→ **WHAT YOU NEED TO DO**
Write out every line below that contains "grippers".

→ **STORED DATA**

____________

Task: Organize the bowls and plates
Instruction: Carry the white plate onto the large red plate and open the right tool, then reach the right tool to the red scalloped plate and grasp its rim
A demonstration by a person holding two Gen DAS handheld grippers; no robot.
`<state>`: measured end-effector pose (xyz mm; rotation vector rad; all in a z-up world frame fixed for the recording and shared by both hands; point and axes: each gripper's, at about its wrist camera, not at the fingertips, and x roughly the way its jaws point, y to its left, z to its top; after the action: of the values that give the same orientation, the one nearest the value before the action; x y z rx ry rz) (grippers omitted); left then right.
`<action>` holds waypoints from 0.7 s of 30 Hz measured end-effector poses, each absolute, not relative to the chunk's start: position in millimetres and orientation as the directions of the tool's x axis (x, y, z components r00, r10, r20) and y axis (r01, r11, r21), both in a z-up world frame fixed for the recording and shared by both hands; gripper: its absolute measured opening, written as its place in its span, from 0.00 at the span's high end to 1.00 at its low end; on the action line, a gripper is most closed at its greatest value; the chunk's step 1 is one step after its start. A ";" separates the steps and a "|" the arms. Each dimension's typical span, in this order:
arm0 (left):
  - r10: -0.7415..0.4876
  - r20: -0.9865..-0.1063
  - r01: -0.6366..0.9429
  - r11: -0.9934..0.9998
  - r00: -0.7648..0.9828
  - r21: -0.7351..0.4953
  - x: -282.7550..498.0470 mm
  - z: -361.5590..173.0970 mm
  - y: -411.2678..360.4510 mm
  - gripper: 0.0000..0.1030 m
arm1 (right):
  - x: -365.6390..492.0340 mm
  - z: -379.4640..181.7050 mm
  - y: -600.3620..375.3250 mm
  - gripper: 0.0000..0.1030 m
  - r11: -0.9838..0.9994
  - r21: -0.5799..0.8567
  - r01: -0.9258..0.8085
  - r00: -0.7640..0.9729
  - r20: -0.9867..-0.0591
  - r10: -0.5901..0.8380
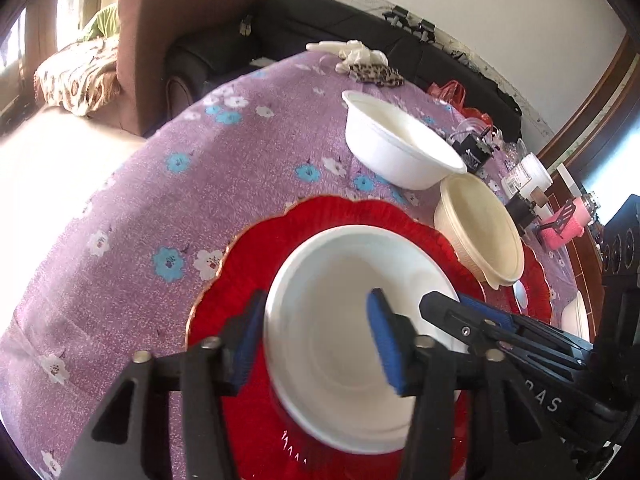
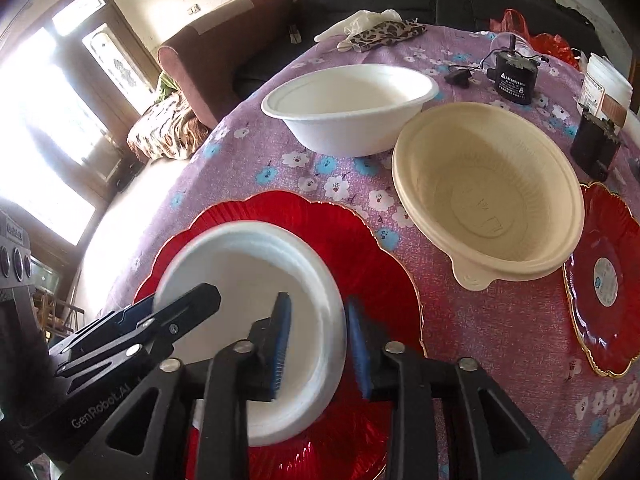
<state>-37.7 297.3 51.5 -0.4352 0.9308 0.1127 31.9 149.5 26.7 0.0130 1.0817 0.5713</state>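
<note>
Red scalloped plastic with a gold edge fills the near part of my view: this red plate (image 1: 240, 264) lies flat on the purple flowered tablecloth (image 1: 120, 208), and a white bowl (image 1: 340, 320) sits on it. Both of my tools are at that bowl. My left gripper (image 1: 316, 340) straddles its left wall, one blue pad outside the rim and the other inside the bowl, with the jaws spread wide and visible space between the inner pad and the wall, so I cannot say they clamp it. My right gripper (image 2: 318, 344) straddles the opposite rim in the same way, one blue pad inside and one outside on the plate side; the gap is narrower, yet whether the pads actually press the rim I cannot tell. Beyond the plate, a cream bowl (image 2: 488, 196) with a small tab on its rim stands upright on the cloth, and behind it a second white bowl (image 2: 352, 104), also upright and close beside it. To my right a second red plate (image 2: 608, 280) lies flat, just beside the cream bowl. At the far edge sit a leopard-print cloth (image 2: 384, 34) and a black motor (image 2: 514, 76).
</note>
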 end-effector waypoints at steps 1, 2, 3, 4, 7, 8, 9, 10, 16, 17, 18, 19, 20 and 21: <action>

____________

→ **TASK RESULT**
A demonstration by a person holding two Gen DAS handheld grippers; no robot.
`<state>`: measured end-effector pose (xyz mm; rotation vector rad; all in a z-up world frame fixed for the recording and shared by both hands; point and axes: each gripper's, at about its wrist camera, not at the fingertips, and x roughly the way its jaws point, y to its left, z to its top; after the action: of the values that give the same orientation, the one nearest the value before the action; x y z rx ry rz) (grippers omitted); left then right.

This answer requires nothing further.